In one of the brokerage firm’s well-known commercials, a subway train filled with commuters would go silent when a passenger mentioned the firm’s name, the commuters craning their necks to hear the wise advice the passenger received from his broker.
“When E. F. Hutton talks,” an announcer would intone, “people listen.”
In the life of Karl Bays, everyone in a meeting of healthcare executives would focus his eyes on the chairman and chief executive officer of American Hospital Supply Co. when he walked into the room.
And when Bays talked, they listened. So did the three presidents he advised, and the countless members of Congress he lobbied on behalf of not only healthcare suppliers but also the healthcare industry as a whole.
Bays had a “commanding presence. People would notice this guy,” says Terry Mulligan, a longtime friend of Bays and his co-worker at American and at Baxter Healthcare, which purchased American in 1985. “He would make sure that he spoke to everyone in that room, either because he went up to them or they wanted to come up to him.”

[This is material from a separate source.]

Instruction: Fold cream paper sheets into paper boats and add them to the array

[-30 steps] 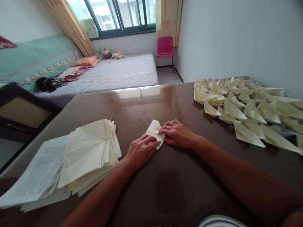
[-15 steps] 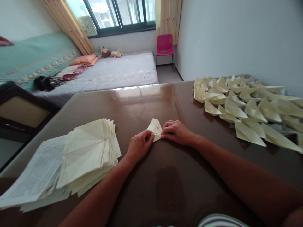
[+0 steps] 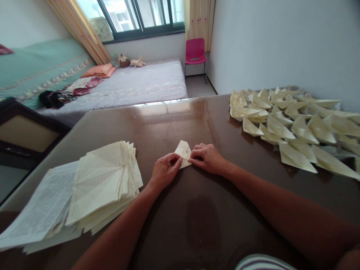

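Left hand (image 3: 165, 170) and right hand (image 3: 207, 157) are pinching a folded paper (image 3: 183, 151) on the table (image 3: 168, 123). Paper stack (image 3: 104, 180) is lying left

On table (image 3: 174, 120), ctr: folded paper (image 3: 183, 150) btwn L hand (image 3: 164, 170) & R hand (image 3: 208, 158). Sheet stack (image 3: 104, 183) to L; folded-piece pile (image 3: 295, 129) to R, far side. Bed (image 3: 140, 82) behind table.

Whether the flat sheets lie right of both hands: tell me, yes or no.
No, the flat sheets lie left of the left hand, which pinches the folded paper.
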Action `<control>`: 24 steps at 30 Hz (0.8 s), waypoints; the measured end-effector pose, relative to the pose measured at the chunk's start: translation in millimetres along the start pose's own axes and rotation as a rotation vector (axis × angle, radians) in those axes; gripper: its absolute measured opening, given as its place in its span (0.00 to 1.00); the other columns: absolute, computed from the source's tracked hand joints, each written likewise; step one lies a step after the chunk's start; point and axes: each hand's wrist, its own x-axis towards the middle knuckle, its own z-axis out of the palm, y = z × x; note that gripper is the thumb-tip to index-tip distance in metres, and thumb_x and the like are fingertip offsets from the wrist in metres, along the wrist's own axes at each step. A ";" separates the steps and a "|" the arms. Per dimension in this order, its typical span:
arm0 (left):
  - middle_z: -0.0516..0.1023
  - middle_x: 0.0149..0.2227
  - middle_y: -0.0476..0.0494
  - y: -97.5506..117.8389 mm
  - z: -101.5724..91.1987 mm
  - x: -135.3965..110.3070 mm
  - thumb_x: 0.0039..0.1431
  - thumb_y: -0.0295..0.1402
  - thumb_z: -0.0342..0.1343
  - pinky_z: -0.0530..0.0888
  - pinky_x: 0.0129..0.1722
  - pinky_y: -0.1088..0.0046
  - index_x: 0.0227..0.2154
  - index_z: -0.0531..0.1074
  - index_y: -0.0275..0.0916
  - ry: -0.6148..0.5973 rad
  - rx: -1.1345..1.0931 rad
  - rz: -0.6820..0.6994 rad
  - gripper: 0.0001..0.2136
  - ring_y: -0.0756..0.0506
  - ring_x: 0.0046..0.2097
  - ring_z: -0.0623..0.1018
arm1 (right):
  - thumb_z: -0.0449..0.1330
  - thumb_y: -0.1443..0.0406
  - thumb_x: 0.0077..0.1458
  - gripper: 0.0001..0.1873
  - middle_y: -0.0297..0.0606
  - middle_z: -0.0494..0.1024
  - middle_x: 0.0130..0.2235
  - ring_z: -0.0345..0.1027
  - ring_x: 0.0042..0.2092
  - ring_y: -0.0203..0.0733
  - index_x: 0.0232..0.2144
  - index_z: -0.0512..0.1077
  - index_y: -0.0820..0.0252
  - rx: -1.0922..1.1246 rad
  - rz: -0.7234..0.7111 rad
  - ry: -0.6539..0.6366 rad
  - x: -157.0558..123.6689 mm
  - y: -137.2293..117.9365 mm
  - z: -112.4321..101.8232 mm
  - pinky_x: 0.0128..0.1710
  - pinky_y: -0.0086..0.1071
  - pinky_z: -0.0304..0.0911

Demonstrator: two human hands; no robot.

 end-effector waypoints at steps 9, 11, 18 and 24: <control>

For that presence, for his stewardship at American, for his forceful lobbying and for his leadership of his local community hospital as trustee and chairman, Bays is one of the three inductees in Modern Healthcare’s Hall of Fame, class of 2001.
Last of the national leaders
“I think his biggest contribution to healthcare was clearly his pushing and forcing the issue of CEOs getting more involved with politics,” says Michael Bromberg, the former head of the Federation of American Hospitals. Bromberg came to know Bays well in the 1970s, particularly as they combined forces to lobby against provider price controls proposed by the Carter administration.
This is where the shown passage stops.